TASK PROMPT
Where a line of the data below has the string "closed", copy that line.

⁂

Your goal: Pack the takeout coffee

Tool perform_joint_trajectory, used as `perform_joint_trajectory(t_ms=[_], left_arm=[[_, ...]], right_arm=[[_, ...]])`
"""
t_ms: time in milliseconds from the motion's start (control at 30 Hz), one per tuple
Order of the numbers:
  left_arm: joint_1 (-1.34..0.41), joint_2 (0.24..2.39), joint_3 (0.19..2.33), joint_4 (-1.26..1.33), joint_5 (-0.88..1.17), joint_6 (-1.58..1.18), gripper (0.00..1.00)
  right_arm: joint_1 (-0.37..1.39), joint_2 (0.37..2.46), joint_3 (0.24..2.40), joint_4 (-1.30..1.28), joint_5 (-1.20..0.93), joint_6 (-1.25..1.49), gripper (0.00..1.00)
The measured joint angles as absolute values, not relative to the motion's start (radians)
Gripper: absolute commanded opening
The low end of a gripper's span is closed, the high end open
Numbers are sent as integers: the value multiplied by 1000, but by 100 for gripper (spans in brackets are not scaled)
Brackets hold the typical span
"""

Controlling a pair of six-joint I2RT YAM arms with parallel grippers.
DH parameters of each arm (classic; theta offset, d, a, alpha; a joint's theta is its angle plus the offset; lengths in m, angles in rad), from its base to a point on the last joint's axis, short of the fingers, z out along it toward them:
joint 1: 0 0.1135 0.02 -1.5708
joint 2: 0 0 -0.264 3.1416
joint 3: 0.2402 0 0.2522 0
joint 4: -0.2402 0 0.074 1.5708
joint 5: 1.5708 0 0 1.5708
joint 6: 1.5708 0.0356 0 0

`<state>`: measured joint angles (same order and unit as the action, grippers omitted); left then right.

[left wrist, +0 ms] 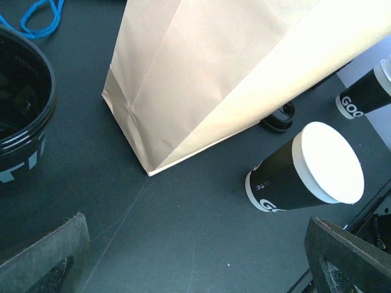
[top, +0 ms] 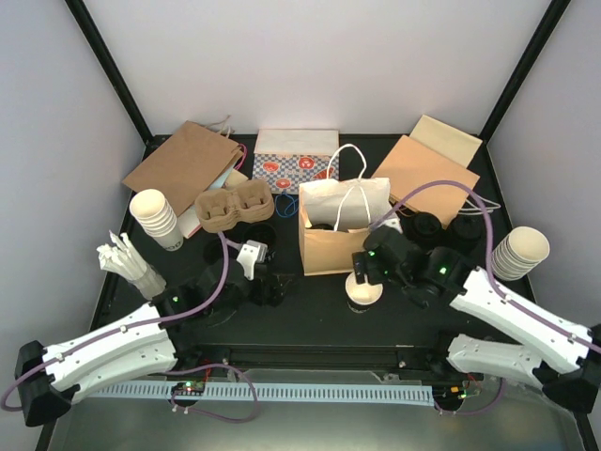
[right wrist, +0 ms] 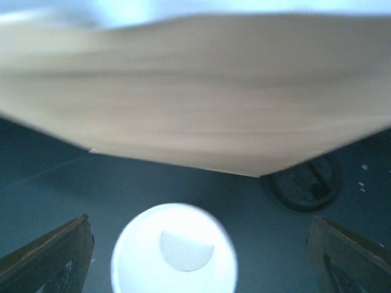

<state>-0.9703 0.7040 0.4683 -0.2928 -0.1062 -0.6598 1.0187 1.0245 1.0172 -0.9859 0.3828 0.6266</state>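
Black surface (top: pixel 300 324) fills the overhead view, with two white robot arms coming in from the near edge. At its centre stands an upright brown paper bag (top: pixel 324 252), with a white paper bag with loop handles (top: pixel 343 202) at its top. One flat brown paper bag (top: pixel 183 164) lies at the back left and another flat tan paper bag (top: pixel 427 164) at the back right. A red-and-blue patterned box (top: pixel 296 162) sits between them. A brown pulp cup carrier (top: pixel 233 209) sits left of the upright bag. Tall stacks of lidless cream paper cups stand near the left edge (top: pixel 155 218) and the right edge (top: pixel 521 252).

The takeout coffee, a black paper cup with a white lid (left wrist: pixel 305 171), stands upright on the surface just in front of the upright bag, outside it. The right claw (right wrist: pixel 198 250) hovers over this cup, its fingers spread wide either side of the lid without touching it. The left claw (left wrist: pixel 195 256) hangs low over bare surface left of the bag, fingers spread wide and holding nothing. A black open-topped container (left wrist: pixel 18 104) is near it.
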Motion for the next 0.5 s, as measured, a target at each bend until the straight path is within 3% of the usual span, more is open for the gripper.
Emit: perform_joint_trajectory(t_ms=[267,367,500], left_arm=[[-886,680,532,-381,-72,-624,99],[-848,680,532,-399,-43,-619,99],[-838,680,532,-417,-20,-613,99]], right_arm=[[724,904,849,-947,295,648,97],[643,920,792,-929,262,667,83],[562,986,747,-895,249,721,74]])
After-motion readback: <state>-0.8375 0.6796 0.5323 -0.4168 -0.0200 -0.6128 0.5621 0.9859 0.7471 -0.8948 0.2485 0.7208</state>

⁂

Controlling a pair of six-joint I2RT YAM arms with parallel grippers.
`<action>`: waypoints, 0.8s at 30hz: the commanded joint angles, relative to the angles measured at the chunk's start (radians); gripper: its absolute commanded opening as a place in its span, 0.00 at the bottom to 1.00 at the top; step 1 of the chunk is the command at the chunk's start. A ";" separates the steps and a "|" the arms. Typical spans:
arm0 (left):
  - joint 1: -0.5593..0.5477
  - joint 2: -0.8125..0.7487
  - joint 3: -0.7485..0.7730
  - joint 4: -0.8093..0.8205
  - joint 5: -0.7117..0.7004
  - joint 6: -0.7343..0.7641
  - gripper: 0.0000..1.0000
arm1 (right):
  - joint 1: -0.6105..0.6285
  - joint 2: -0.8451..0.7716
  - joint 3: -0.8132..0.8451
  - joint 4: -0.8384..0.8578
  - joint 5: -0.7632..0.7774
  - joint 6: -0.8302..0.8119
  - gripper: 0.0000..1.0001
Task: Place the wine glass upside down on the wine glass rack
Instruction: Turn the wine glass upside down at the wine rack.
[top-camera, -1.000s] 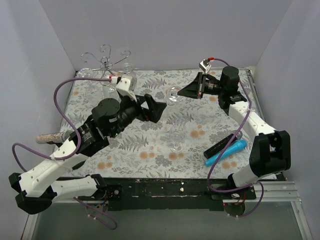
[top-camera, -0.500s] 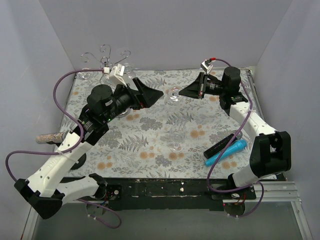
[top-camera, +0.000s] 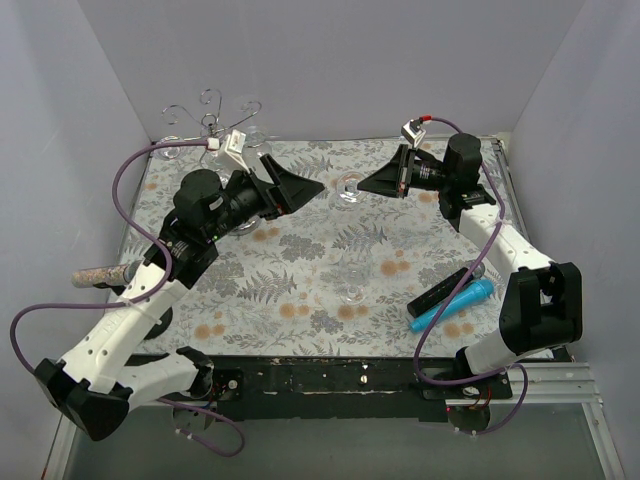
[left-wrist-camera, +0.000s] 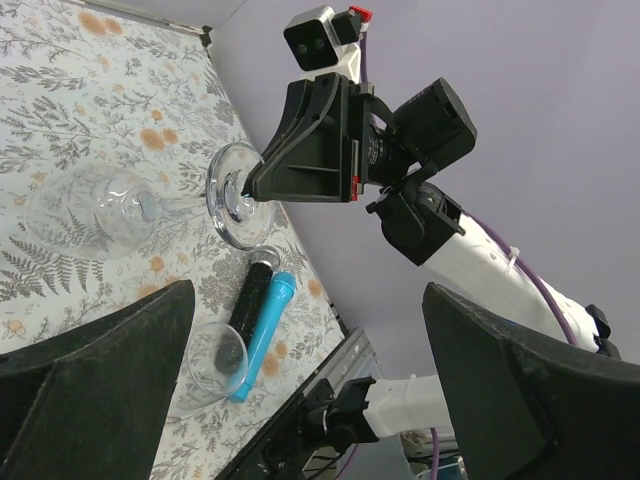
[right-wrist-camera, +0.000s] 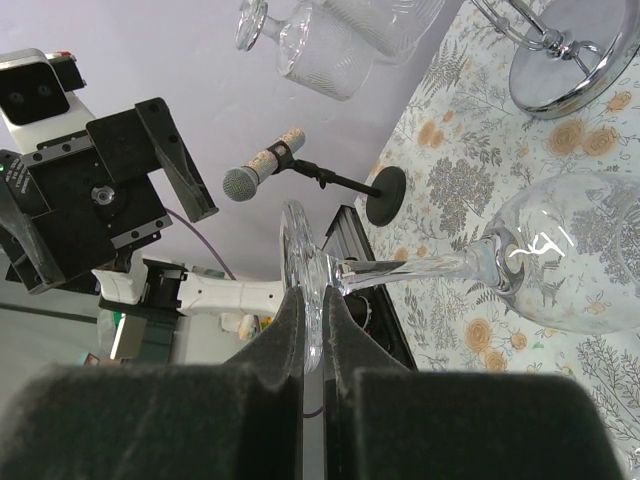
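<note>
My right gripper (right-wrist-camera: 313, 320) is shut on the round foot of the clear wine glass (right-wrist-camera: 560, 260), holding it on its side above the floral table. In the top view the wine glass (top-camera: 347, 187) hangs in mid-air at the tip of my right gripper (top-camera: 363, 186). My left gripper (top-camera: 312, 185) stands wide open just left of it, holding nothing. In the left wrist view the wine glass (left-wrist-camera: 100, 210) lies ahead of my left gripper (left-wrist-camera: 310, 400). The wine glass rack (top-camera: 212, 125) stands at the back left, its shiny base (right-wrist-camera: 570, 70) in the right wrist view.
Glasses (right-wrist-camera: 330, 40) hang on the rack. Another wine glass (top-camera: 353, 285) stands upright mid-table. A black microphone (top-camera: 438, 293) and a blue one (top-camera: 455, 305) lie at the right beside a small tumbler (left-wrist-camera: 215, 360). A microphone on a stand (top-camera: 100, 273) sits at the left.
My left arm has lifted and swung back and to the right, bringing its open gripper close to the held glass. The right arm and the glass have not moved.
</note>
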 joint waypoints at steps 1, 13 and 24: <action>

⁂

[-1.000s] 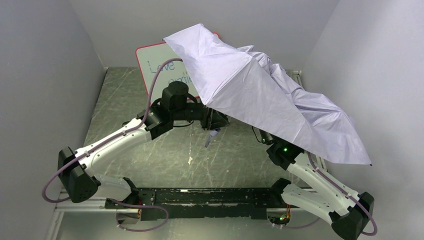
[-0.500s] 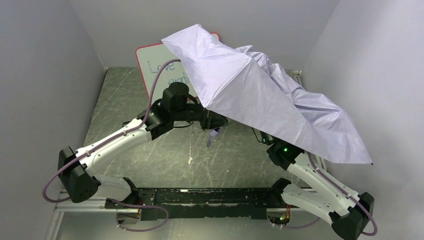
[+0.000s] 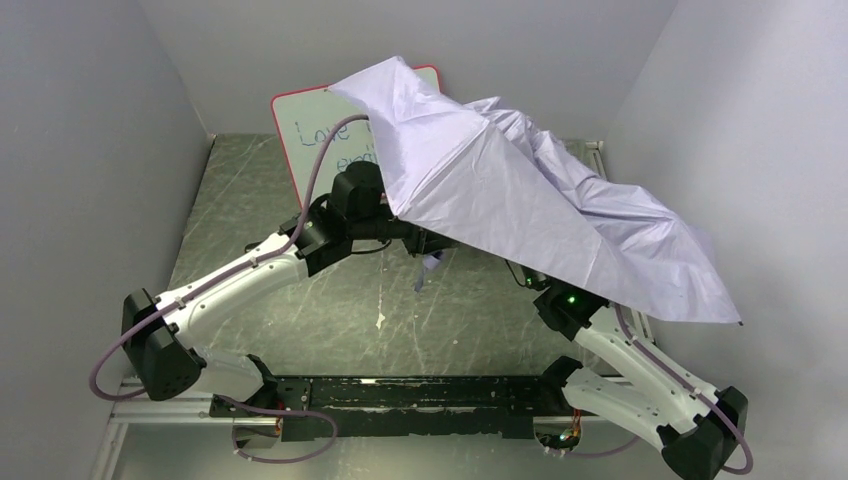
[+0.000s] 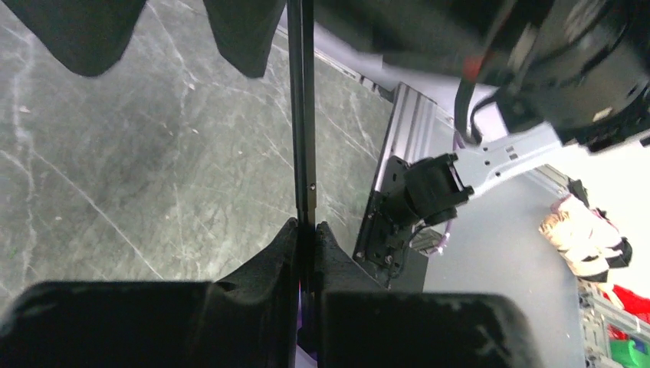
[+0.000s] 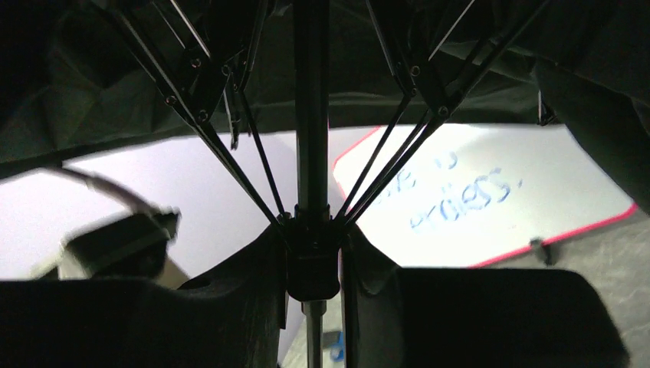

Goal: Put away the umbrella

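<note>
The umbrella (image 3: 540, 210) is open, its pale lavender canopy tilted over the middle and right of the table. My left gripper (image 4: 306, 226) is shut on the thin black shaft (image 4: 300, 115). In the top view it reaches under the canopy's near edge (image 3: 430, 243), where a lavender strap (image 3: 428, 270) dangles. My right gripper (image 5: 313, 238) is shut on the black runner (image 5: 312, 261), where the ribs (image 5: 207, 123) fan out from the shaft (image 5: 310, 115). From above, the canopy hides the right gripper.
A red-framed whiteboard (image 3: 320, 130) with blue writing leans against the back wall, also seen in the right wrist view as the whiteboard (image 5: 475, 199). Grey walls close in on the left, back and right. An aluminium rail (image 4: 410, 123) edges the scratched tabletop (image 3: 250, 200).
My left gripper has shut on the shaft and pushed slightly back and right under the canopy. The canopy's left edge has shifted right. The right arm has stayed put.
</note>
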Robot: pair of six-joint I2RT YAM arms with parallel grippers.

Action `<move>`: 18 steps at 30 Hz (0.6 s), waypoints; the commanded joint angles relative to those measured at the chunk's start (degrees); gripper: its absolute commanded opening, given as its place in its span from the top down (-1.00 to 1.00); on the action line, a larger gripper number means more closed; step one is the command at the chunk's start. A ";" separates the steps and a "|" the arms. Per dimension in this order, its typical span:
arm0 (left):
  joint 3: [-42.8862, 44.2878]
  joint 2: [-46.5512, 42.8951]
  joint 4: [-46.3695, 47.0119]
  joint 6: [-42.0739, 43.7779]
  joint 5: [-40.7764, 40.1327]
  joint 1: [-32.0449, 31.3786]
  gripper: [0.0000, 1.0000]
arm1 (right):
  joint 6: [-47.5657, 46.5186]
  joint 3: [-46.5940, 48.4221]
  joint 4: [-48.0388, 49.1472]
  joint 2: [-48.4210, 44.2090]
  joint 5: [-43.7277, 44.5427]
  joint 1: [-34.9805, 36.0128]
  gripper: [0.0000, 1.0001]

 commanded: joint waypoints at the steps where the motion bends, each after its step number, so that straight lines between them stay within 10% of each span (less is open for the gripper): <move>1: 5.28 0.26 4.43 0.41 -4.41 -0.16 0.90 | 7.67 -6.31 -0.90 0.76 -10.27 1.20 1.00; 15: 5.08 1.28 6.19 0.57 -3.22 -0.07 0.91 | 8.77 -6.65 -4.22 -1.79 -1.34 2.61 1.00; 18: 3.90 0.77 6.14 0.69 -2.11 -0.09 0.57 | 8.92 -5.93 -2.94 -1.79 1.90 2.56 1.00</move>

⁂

FINISHED EXERCISE
The low end of a gripper's span is closed, the high end open
Action `<move>`: 18 steps at 30 Hz (0.6 s), waypoints; the commanded joint angles relative to those measured at the chunk's start (degrees); gripper: its absolute commanded opening, given as its place in its span from the top down (-1.00 to 1.00); on the action line, a larger gripper number means more closed; step one is the command at the chunk's start. A ";" separates the steps and a "|" the arms. Per dimension in this order, its typical span:

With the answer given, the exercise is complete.